Re: daedalus is running 2.0.31

2002-02-01 Thread jean-frederic clere

Ian Holsman wrote:
 
 Greg Ames wrote:
  ...since Thursday, 31-Jan-2002 19:04:06 PST.
 Cool.

Something hangs now on daedalus!

 we're running it for our developers internally starting tomorrow.
 
 
  Beside checking out the tag, it has the usual patch to save the input buffers
  for debugging, and a quick-n-dirty hack to exit the child without killing the
  parent if accept() gets ENFILE (system out of fd's).
 
  I did have to futz with the config file a bit.  The main thing was the change
  from mod_auth_db to mod_auth_dbm.  I hope the following is correct, please
  holler if not:
 
  @@ -762,7 +764,8 @@
  Options All
  /Directory
  Directory /da1/www/bugs.apache.org/private
  -  AuthDBUserFile /home/apmail/bugdbaccounts
  +  AuthDBMUserFile /home/apmail/bugdbaccounts
  +  AuthDBMType DB
 your running berkeleyDB ???
 if so that is the right config.
 
 AuthName ApacheBugDatabaseUsers
 AuthType Basic
 require valid-user
 
  Are there any changes to the utility to manage the passwords that Brian and
  Manoj should know about?
 
 htdbm has been changed as well so as to allow for multiple DB types
 I think it is -T DB as an extra parameter if you don't have berkeleyDB
 support as default.
 
 --Ian
 
 
  Greg
 
 



Re: daedalus is running 2.0.31

2002-02-01 Thread Greg Ames

jean-frederic clere wrote:
 
 Ian Holsman wrote:
 
  Greg Ames wrote:
   ...since Thursday, 31-Jan-2002 19:04:06 PST.
  Cool.
 
 Something hangs now on daedalus!

yep.  It ran for nearly 5 hours.  Then the clock struck midnight, a cron job
kicked off a graceful restart, and:

[Fri Feb 01 00:00:04 2002] [notice] Apache/2.0.31 (Unix) configured -- resuming
normal operations
[Fri Feb 01 00:00:04 2002] [notice] seg fault or similar nasty error detected in
the parent process

...and we were down until I woke up, took a look, momentarily panicked, then put
us back on 2.0.29 at Friday Feb 01 05:18:04 daedalus time.

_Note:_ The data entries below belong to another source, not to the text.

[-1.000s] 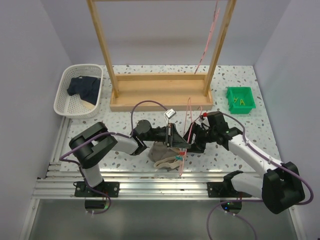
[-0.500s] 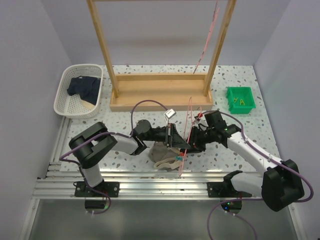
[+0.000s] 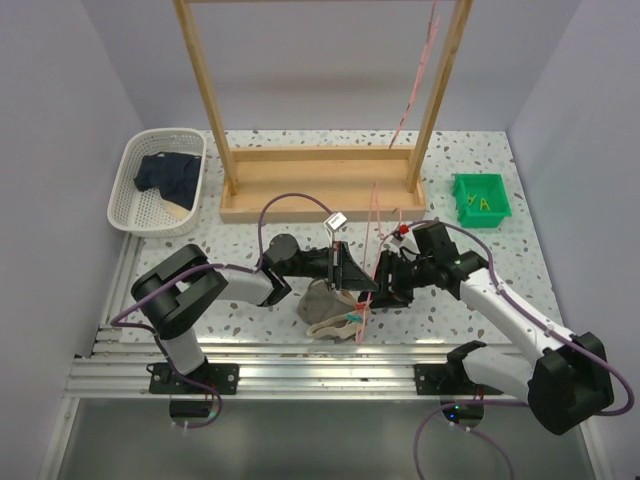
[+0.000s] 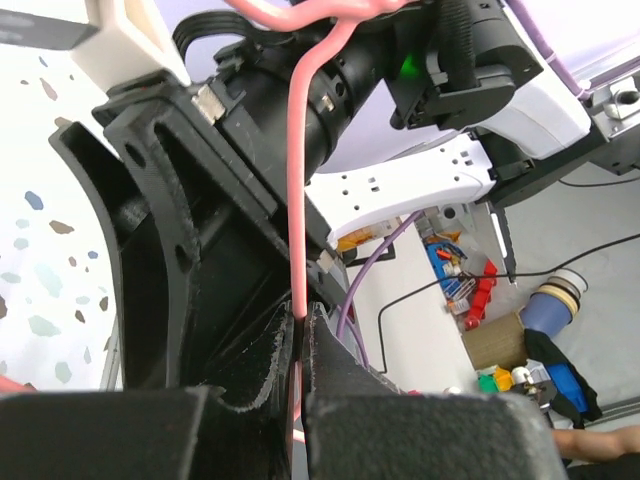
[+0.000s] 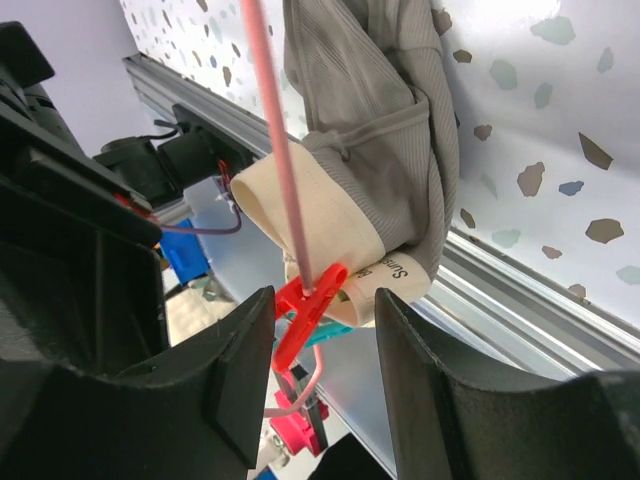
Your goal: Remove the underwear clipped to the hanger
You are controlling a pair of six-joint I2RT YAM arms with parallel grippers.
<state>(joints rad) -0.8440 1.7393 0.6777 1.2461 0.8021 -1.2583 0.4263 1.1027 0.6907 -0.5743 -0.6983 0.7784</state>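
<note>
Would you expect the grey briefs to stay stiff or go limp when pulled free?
Probably limp: the grey briefs bunch in soft folds by the red clip. Likely light too, since a small clip on the thin hanger holds them.

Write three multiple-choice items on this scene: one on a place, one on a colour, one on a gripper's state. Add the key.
1. The navy underwear lies: A) in the white basket B) in a drawer C) on a chair.
2. The clip between the fingers of the right gripper is: A) yellow B) red C) black.
3. The left gripper is: A) wide open B) shut on a sock C) shut on the pink hanger.
Key: 1A, the top view shows it inside; 2B, the right wrist view shows red; 3C, its fingers pinch the pink wire.
</note>
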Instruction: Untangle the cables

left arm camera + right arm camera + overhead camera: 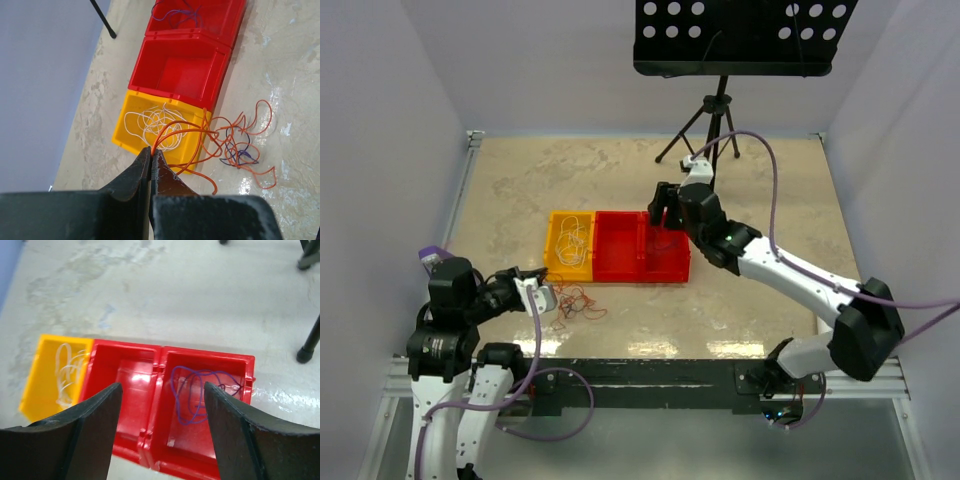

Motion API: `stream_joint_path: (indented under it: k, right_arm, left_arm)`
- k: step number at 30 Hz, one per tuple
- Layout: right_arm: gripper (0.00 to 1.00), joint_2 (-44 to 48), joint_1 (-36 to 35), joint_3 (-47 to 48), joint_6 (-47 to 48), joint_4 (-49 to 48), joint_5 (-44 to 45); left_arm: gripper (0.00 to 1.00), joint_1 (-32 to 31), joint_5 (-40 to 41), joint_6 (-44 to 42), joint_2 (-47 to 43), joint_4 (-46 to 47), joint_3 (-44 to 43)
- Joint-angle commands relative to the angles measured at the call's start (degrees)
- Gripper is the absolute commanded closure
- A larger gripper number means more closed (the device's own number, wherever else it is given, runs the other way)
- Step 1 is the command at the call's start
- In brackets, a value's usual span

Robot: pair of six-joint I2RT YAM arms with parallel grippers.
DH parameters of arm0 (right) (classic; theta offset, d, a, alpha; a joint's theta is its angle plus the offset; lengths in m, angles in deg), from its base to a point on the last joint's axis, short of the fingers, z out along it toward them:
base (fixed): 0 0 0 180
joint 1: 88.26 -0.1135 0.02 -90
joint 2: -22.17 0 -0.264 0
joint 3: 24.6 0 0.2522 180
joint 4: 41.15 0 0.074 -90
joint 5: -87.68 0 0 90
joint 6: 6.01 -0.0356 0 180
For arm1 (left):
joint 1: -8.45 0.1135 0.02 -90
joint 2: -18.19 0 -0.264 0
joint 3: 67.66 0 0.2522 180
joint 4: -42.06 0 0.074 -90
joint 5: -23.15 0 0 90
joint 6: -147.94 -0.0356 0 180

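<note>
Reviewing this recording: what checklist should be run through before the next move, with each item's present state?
1. Left gripper shut on the orange cable: ok.
2. Right gripper open above the end red bin: ok.
3. Purple cable lying inside that bin: ok.
4. White cable inside the yellow bin: ok.
5. Middle red bin empty: ok.
6. The orange cable free of the purple strand on the table: not ok, tangled.
</note>
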Motion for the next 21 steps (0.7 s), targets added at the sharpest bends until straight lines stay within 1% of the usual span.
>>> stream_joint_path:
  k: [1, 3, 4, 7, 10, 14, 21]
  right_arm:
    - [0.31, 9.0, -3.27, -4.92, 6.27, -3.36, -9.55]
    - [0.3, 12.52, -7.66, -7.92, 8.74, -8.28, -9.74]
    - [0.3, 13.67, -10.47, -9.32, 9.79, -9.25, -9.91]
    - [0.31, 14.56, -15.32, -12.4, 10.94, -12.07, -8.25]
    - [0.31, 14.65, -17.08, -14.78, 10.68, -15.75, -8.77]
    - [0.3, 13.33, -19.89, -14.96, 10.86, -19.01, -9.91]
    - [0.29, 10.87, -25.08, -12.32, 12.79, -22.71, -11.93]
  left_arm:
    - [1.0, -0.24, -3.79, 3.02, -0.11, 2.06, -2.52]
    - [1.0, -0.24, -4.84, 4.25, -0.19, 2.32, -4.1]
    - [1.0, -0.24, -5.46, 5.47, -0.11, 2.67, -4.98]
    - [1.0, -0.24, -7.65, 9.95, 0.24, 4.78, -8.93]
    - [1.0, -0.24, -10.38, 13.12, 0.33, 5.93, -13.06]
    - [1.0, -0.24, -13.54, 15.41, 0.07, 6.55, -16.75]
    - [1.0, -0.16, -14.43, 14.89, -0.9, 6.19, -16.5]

At least we have a both a log message and a coredump now.  That wasn't the case
not too long ago.  The dump is /usr/local/apache2.0.31/corefiles/httpd.core.1 . 
The backtrace is pretty simple:

#0  0x806fdeb in find_child_by_pid (pid=0xbfbffa4c) at scoreboard.c:355
#1  0x8063e9a in ap_mpm_run (_pconf=0x8099010, plog=0x80bf010, s=0x809a8d8)
at prefork.c:1078
#2  0x8069676 in main (argc=1, argv=0xbfbffb30) at main.c:498
#3  0x805d95d in _start ()

Greg

(writes on the blackboard 50 times:)

I will test graceful restart
I will test graceful restart
I will test graceful restart
...



Re: daedalus is running 2.0.31

2002-02-01 Thread Aaron Bannert

On Fri, Feb 01, 2002 at 10:20:09AM -0500, Greg Ames wrote:
 
 yep.  It ran for nearly 5 hours.  Then the clock struck midnight, a cron job
 kicked off a graceful restart, and:

...all the horses turned back into mice... ;)

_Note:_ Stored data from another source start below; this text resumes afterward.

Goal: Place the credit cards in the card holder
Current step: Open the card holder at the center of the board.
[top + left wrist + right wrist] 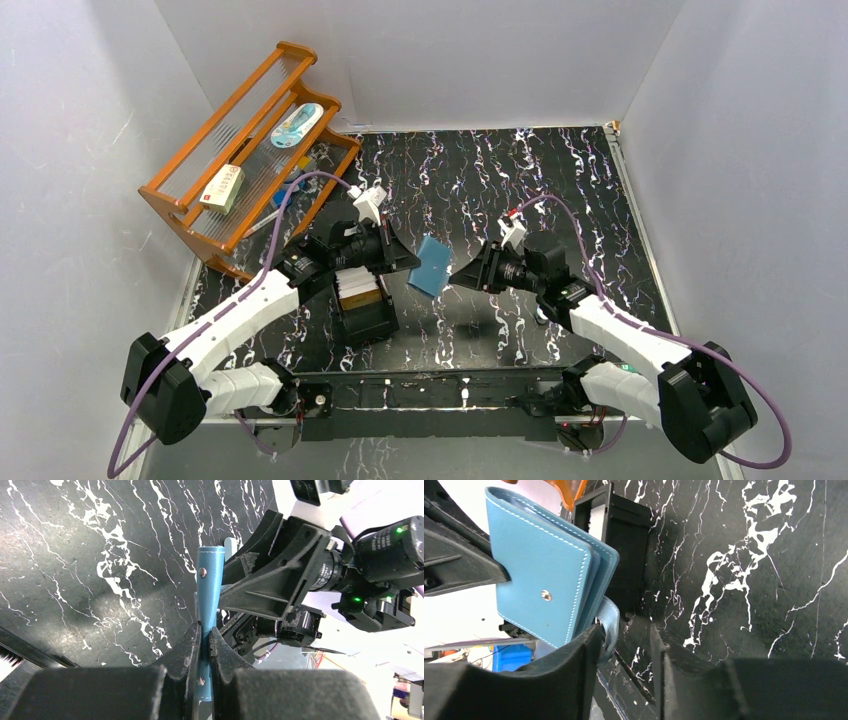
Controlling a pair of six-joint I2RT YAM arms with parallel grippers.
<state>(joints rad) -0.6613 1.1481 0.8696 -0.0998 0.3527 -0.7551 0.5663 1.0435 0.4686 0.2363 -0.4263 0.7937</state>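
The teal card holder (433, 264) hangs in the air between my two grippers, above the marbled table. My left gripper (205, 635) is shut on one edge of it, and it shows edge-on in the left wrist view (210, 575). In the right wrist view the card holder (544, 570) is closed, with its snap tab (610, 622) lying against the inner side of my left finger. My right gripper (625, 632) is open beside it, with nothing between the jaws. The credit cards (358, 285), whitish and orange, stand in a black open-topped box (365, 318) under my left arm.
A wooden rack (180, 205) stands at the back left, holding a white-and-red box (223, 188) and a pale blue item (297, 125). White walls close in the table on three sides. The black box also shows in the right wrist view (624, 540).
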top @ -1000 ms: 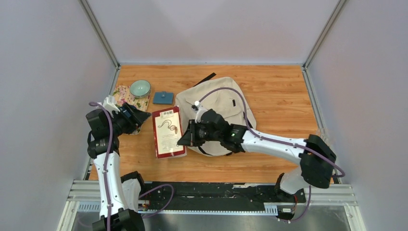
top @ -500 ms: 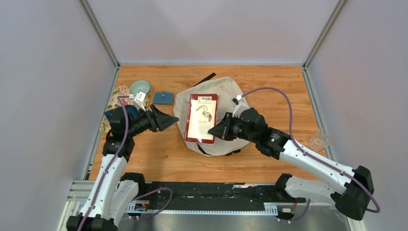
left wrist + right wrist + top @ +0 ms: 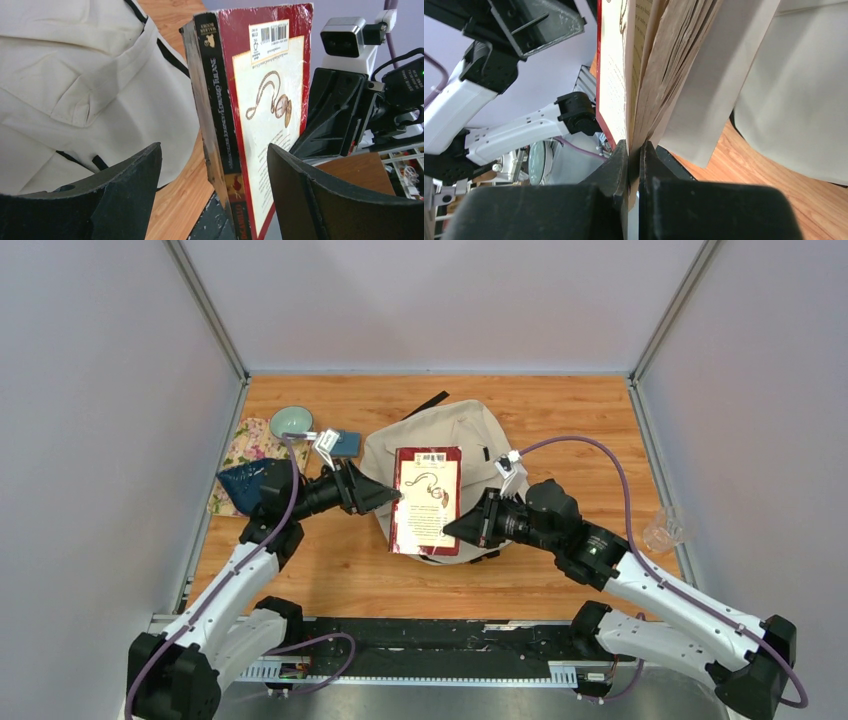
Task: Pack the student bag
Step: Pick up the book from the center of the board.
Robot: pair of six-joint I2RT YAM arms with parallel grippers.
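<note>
A large cream-beige student bag (image 3: 470,440) lies flat on a wooden table (image 3: 580,430), roughly at its centre. The fabric is soft and creased, with black zipper lines, and a black strap (image 3: 425,405) trails from its far-left corner. In the left wrist view the bag (image 3: 75,75) shows a front pocket flap edged with black trim.

Above the bag's middle and near part, a red-covered paperback book (image 3: 425,500) is held up off the fabric. The right gripper (image 3: 447,530) comes in from the bag's near-right side. Its fingers are pressed tightly together on the book's lower edge, and the pages (image 3: 674,65) fan loosely above them. The left gripper (image 3: 395,497) reaches in from the bag's left. Its fingers (image 3: 125,190) are spread wide on either side of the book's black spine (image 3: 215,100), with a gap showing on each side.

To the bag's left, space is tight: a small blue pouch (image 3: 347,443) lies just beside it, then a pale green bowl (image 3: 290,421) and a floral cloth (image 3: 245,445) near the table's left edge. Beyond the bag and to its right lies bare wood, as far as a clear cup (image 3: 663,530) at the right edge. A strip of bare wood runs along the bag's near side.
</note>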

 [Fri Feb 01 00:00:04 2002] [notice] Apache/2.0.31 (Unix) configured -- resuming
 normal operations
 [Fri Feb 01 00:00:04 2002] [notice] seg fault or similar nasty error detected in
 the parent process
 
 ...and we were down until I woke up, took a look, momentarily panicked, then put
 us back on 2.0.29 at Friday Feb 01 05:18:04 daedalus time.
 
 At least we have a both a log message and a coredump now.  That wasn't the case
 not too long ago.  The dump is /usr/local/apache2.0.31/corefiles/httpd.core.1 . 
 The backtrace is pretty simple:
 
 #0  0x806fdeb in find_child_by_pid (pid=0xbfbffa4c) at scoreboard.c:355
 #1  0x8063e9a in ap_mpm_run (_pconf=0x8099010, plog=0x80bf010, s=0x809a8d8)
 at prefork.c:1078
 #2  0x8069676 in main (argc=1, argv=0xbfbffb30) at main.c:498
 #3  0x805d95d in _start ()

I have a feeling the scoreboard is getting destroyed by it's pool cleanup
routine before this routine gets called:

(gdb) p ap_scoreboard_image-parent
$2 = (process_score *) 0x2823500c
(gdb) p i
$3 = 0
(gdb) p ap_scoreboard_image-parent[0]
Cannot access memory at address 0x2823500c.

Did we intend to reuse the scoreboard across restarts, or recreate it?

It looks like the scoreboard is currently being created in the pconf
pool, which is cleared shortly after ap_run_mpm() decides to do a graceful.
OTOH, we don't call ap_run_pre_mpm() to create the scoreboard if we are
doing a graceful restart. I think that's where the SEGV is comming from.

-aaron

BTW, if we're ok to recreate during restart, I think this would fix prefork
(untested):

Index: server/mpm/prefork/prefork.c
===
RCS file: /home/cvs/httpd-2.0/server/mpm/prefork/prefork.c,v
retrieving revision 1.236
diff -u -u -r1.236 prefork.c
--- server/mpm/prefork/prefork.c30 Jan 2002 22:35:56 -  1.236
+++ server/mpm/prefork/prefork.c1 Feb 2002 15:57:38 -
@@ -1000,10 +1000,8 @@
 }
 
 SAFE_ACCEPT(accept_mutex_init(pconf));
-if (!is_graceful) {
-if (ap_run_pre_mpm(pconf, SB_SHARED) != OK) {
-return 1;
-}
+if (ap_run_pre_mpm(pconf, SB_SHARED) != OK) {
+return 1;
 }
 #ifdef SCOREBOARD_FILE
 else {




Re: daedalus is running 2.0.31

2002-02-01 Thread Greg Ames

Aaron Bannert wrote:
 
 On Fri, Feb 01, 2002 at 10:20:09AM -0500, Greg Ames wrote:
 
  yep.  It ran for nearly 5 hours.  Then the clock struck midnight, a cron job
  kicked off a graceful restart, and:
 
 ...all the horses turned back into mice... ;)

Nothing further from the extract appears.